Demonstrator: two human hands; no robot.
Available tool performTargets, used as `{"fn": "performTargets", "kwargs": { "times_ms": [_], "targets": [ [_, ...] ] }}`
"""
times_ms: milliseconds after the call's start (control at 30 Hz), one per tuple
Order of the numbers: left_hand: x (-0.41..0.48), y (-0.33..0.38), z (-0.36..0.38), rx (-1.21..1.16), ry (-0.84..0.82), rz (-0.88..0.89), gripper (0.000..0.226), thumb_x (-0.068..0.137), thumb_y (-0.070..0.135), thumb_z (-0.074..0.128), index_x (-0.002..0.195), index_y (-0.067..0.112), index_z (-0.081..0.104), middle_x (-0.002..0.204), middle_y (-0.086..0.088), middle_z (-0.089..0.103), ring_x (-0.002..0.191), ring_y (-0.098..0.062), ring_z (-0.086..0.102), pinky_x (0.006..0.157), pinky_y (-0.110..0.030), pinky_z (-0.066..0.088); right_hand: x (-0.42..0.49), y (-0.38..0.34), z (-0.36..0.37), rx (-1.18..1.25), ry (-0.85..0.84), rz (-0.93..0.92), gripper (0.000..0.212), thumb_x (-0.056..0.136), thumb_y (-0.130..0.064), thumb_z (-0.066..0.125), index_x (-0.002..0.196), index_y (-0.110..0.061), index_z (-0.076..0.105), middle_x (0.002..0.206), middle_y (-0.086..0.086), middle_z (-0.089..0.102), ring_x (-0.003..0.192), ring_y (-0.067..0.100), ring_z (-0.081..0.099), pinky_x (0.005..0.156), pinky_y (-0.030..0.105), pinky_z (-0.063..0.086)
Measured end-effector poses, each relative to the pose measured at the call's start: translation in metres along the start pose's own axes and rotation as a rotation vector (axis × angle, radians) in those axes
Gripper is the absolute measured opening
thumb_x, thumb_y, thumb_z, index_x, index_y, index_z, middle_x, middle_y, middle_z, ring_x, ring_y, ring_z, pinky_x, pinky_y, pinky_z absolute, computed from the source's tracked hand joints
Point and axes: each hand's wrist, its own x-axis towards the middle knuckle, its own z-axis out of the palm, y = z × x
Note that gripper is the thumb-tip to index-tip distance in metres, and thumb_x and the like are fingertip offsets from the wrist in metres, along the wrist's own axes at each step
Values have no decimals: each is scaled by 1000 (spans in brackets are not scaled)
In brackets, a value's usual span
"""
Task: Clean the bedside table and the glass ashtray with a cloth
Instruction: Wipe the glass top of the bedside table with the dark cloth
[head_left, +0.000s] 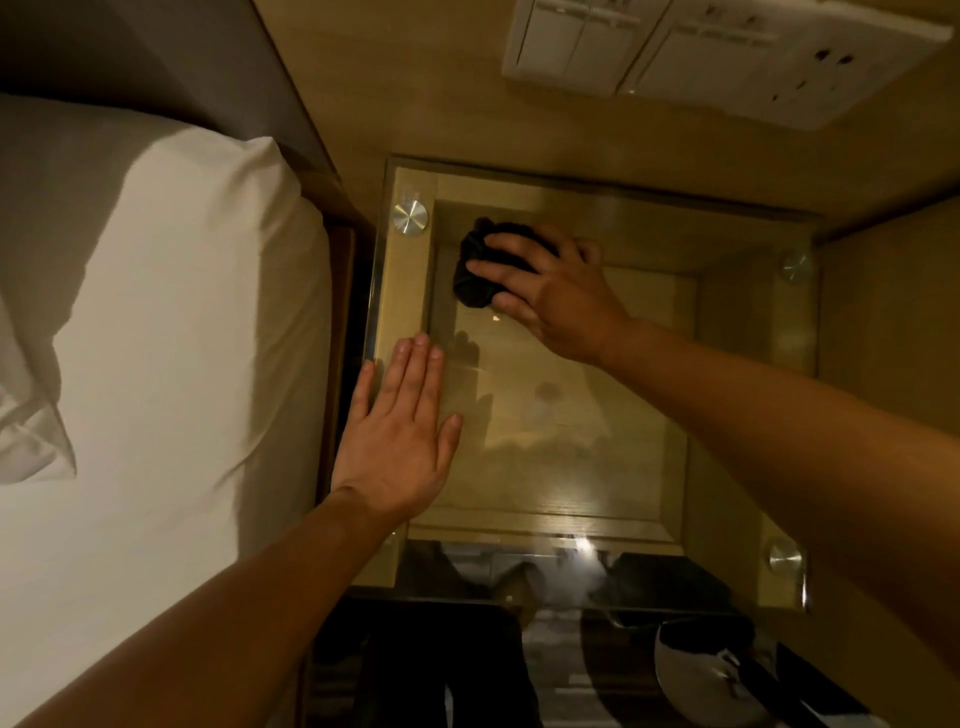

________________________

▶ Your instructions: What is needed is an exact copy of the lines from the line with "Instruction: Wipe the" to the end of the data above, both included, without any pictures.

▶ Task answer:
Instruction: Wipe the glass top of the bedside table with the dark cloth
[head_left, +0.000s] 

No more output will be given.